Frente a cada una de las dos obras tengo diferente opinión. La Supervía, como toda obra que se piense para abrirle paso a los coches y que utilice pasos a desnivel, con sus efectos destructivos del tejido urbano, me parece un despropósito. Se trata de una solución anticuada y que ha probado su inutilidad. En las ciudades europeas se está recorriendo el camino contrario: se están eliminando los pasos elevados, destructores de la ciudad integrada. Estuve hace poco en Madrid, ciudad en la que viví pero a la que no volvía desde hacía 12 años, y me encantó ver que en la avenida donde tuve mi casa más de tres años habían eliminado el puente de concreto que la afeaba y en su lugar se podía apreciar una agradable perspectiva con la antigua glorieta en su sitio y un túnel en sustitución del paso elevado. También la M 30, su periférico, ha sido enterrada. Pero lo más notable es que ahora el Metro de Madrid tiene el doble de kilómetros que cuando yo vivía ahí y la red de tren de cercanías cruza la ciudad y transporta con eficiencia a la mayoría de los pobladores de los alrededores.

En cambio, aquí se ha seguido empecinadamente con las obras de superficie para automóviles, en lugar de resolver los entuertos del tráfico con opciones de transporte público de calidad. La Supervía es una solución para que los del Pedregal puedan ver sus negocios de Santa Fe sin atascos de tráfico y para que los ejecutivos de las empresas que viven en el sur no sufran el tráfico de un desarrollo mal hecho, diseñado, por cierto, en los tiempos de regente del mentor político del actual jefe de Gobierno. Para que no quede duda, va a ser de cuota.

El Metrobús, en cambio, me parece el tipo de solución adecuada: transporte de calidad confinado, aunque no deja de ser un paliativo respecto a la necesidad de ampliar la red del Metro, del que sólo se construirá una línea más en este gobierno, para nada desdeñable.

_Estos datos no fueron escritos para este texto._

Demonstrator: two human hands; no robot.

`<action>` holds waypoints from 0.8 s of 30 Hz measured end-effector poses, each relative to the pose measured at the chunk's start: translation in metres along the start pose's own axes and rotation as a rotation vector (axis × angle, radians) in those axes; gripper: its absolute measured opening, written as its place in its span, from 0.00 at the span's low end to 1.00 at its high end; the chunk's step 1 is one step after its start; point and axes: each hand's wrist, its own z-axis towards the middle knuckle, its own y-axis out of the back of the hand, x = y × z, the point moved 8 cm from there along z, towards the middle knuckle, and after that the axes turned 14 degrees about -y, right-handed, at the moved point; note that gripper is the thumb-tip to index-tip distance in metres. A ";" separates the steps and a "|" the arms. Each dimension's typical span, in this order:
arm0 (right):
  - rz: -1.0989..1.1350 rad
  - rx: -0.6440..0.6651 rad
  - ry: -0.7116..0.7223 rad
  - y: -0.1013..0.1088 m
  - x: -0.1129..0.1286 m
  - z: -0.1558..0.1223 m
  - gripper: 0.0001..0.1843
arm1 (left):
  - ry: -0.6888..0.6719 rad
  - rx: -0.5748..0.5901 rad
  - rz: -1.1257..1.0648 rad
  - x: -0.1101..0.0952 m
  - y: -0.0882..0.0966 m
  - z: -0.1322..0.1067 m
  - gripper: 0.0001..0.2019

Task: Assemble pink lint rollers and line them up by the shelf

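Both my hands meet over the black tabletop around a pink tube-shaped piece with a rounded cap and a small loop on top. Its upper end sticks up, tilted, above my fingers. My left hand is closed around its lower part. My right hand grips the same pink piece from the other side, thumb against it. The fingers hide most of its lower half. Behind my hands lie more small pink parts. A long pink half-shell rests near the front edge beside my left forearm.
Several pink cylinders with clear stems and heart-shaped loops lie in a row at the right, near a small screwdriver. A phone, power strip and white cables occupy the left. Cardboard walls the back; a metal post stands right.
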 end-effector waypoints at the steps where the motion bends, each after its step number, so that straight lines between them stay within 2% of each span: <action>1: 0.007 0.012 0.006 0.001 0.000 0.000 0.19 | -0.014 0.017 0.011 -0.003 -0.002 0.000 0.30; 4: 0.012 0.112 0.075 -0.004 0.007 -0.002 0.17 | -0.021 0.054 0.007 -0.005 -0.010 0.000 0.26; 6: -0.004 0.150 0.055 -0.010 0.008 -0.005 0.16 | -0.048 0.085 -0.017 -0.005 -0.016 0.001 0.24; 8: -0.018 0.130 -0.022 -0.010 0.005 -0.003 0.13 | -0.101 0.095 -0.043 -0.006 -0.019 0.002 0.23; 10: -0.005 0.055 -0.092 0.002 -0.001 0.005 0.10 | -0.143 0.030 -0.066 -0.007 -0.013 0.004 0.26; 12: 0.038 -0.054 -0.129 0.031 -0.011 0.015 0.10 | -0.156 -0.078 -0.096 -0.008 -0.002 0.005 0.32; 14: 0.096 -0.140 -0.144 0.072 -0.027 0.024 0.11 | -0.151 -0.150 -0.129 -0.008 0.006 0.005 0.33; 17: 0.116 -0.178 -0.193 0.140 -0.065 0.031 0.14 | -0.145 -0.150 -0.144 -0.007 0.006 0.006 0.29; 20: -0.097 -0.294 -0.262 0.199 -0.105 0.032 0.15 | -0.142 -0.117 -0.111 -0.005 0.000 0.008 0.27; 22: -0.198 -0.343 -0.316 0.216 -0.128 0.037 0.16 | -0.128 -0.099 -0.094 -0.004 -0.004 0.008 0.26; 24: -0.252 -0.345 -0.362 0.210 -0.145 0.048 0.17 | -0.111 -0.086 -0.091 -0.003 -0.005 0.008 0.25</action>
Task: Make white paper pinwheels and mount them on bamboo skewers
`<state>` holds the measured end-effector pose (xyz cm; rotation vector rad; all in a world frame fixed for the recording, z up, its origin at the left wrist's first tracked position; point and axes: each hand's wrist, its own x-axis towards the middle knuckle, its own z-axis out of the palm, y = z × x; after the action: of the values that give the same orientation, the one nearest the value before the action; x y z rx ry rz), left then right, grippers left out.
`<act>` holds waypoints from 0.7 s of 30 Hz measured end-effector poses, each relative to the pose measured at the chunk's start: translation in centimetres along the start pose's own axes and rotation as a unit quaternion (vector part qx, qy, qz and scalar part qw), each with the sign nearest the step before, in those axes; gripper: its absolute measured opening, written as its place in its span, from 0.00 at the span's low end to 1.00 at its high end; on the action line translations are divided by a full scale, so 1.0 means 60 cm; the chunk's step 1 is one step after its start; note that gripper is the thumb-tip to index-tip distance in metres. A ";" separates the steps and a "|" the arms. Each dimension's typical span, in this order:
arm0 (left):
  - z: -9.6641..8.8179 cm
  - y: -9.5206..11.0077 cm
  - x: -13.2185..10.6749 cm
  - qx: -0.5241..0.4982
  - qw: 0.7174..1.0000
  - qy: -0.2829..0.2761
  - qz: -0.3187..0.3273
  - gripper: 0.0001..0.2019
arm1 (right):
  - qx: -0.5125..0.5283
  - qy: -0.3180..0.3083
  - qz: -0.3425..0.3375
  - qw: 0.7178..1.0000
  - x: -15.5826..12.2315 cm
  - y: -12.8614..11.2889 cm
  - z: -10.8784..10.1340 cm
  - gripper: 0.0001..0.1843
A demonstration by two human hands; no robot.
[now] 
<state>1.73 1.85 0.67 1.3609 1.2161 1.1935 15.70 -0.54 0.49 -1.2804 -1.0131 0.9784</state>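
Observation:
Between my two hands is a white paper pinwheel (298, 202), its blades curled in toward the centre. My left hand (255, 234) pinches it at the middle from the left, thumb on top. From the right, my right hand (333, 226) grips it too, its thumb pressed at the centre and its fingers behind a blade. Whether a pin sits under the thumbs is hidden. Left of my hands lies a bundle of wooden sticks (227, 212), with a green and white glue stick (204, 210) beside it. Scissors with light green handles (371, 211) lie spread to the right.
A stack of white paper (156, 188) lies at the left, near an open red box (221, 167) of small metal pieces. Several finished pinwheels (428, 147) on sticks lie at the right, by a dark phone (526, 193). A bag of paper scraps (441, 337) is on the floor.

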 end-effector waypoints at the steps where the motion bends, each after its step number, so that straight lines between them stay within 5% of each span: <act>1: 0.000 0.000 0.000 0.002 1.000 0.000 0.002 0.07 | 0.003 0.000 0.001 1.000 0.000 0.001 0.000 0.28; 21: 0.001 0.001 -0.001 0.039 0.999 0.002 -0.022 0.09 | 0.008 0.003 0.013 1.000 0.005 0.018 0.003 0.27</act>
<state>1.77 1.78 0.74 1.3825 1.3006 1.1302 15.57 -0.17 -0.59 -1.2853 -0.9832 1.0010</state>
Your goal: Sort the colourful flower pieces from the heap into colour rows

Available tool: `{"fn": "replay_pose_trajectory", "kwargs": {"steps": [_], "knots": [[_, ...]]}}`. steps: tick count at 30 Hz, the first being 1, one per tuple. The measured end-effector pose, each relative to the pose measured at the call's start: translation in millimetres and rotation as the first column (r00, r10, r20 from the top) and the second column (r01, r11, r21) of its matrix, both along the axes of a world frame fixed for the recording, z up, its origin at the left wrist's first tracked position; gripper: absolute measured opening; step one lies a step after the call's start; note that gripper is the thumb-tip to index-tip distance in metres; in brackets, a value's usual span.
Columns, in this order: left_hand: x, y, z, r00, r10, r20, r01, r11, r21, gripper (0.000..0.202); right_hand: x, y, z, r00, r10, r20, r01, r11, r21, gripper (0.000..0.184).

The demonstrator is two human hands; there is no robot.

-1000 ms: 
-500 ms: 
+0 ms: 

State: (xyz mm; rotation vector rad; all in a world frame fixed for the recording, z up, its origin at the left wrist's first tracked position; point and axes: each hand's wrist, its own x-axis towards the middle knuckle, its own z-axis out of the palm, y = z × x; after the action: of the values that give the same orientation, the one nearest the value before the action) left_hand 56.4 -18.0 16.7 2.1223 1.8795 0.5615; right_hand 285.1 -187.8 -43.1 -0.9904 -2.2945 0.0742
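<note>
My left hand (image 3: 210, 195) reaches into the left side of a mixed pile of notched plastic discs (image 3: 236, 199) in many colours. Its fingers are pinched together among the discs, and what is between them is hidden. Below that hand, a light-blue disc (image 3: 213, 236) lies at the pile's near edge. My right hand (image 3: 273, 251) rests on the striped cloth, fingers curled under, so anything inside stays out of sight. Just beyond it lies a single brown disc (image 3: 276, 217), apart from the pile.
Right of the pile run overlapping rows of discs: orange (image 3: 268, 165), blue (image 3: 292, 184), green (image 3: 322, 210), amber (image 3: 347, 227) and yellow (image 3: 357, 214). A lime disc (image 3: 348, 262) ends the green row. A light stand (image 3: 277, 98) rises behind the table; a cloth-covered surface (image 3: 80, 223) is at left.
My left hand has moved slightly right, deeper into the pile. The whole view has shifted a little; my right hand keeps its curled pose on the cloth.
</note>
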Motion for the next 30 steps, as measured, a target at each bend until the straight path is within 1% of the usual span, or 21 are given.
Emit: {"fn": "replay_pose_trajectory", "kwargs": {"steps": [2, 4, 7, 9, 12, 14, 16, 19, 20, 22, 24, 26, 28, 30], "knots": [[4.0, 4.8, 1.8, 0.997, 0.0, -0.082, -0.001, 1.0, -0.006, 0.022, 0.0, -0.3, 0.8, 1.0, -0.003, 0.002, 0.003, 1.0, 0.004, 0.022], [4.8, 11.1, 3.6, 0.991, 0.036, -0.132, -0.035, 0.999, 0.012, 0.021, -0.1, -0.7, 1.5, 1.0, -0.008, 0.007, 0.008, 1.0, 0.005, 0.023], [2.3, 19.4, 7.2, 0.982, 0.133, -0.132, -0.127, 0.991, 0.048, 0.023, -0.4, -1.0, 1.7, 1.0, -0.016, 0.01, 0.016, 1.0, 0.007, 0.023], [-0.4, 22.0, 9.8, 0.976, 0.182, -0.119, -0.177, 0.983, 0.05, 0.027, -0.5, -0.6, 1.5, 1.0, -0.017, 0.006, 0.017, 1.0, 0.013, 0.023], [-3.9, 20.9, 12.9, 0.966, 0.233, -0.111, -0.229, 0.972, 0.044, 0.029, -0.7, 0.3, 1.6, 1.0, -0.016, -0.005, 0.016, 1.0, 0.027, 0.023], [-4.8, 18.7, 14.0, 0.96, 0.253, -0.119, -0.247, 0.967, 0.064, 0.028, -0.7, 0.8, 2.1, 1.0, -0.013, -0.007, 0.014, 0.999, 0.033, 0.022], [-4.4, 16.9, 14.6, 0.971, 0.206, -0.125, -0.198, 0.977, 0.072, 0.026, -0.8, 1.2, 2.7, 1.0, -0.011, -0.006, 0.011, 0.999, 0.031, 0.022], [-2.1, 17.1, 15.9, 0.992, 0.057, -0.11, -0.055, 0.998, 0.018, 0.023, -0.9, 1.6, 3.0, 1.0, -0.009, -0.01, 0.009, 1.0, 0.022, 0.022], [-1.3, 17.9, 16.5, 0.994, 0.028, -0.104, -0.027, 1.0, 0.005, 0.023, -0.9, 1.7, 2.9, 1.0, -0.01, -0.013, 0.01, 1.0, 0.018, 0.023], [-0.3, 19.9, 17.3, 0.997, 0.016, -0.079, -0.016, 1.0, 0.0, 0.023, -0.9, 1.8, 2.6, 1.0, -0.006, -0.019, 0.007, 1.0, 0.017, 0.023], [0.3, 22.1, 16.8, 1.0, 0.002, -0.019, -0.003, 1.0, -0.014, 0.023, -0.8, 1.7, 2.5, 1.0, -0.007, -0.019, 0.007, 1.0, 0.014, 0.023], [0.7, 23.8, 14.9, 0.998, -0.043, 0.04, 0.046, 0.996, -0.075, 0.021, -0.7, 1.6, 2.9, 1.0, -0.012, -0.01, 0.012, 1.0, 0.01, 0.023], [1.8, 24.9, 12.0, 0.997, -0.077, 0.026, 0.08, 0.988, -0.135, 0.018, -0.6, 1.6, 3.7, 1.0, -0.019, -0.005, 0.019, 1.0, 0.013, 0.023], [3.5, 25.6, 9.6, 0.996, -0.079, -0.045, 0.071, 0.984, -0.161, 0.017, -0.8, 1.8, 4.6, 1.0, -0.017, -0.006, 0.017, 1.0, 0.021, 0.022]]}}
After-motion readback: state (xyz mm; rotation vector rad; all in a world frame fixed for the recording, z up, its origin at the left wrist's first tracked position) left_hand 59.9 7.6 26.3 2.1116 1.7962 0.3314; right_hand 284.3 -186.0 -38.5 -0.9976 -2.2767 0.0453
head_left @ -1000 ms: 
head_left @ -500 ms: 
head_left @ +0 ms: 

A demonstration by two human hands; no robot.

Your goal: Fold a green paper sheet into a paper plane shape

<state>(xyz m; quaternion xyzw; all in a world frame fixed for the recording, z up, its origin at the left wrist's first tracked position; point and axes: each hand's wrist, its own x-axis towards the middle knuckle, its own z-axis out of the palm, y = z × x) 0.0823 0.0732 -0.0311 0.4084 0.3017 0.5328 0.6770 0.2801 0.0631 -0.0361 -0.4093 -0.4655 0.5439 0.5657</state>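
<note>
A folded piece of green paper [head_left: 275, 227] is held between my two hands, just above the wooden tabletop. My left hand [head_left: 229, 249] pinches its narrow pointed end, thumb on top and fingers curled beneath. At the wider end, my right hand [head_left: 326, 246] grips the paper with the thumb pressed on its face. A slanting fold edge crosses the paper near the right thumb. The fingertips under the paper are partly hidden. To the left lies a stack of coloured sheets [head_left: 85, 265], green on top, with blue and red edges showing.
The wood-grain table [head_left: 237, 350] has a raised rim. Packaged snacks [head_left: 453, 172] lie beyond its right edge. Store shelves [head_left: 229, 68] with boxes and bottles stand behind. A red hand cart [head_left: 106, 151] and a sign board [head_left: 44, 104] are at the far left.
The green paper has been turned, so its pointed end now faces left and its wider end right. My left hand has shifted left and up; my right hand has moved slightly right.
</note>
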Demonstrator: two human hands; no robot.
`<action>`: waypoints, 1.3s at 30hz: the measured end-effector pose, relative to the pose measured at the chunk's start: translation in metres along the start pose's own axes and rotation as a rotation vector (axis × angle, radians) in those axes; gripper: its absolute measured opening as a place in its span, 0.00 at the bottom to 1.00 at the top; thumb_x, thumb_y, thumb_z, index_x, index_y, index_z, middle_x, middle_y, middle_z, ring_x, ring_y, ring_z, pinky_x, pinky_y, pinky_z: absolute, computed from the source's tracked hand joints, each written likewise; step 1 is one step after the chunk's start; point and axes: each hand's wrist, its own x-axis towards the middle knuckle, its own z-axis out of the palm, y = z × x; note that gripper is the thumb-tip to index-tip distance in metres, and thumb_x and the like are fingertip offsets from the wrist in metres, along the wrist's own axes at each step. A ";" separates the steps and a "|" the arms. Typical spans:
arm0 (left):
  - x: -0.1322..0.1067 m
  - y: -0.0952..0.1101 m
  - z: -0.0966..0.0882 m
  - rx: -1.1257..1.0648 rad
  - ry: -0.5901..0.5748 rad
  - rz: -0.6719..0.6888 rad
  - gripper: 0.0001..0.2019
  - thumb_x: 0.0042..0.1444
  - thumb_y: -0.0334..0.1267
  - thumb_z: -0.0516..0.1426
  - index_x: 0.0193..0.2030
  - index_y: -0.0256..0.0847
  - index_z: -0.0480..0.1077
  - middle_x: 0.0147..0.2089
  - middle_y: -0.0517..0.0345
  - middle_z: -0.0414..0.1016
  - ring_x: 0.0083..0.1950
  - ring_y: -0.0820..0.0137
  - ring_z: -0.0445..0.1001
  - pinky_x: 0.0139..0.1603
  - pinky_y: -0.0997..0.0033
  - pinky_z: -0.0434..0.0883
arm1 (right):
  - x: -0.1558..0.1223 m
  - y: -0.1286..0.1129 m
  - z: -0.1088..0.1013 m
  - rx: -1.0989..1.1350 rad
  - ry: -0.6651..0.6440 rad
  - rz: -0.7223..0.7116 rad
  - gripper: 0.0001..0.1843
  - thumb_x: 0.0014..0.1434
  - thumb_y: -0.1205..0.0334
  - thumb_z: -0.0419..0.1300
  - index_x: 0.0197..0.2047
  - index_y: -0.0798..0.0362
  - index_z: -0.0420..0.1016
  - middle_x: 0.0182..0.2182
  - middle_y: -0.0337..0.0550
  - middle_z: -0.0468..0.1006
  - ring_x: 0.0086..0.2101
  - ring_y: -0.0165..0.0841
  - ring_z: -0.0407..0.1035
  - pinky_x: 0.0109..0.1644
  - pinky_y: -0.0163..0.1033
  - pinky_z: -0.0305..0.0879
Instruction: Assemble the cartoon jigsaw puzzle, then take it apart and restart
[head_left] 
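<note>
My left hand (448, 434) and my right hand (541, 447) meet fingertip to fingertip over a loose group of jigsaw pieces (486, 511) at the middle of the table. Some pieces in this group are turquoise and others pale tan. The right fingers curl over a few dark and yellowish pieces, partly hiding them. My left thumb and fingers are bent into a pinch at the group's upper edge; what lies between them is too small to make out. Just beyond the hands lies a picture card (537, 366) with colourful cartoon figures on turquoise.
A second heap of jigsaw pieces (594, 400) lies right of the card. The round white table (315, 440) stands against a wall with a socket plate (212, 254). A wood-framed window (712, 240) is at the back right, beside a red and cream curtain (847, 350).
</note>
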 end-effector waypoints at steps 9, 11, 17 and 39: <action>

El asunto es, sin embargo, cómo tratar a las resistencias en general, con independencia de la simpatía o antipatía que nos provoque su causa. La proverbial falta de legitimidad de la utilización de la violencia estatal para resolver los actos que afectan a terceros ha llevado a que la ciudad se paralice con acciones de grupos minúsculos y que proyectos importantes se atasquen por la acción vecinal.

¿Qué se vale y qué no en la relación entre el gobierno y los grupos que resisten sus políticas? En buena medida, se trata de una relación de fuerzas, pero en una democracia debe haber consideraciones legales y de consenso. Las políticas públicas no se pueden detener por la resistencia de un pequeño grupo afectado de manera particular, pero bien harían los gobiernos democráticos en considerar desde el diseño de las políticas la negociación con los grupos afectados, y no esperar a que se desate la resistencia. Por su lado, los actos de resistencia pueden evitar errores garrafales, de los que esta ciudad ya ha sufrido miles, como cuando se destruyeron sus camellones arbolados para abrirle paso a los coches con los ejes viales, pero también pueden ser actos de defensa de intereses privativos, como los de los dueños de microbuses contra el Metrobús. Lo dicho: no hay acciones neutras ni el bien común existe como un objetivo claramente definido.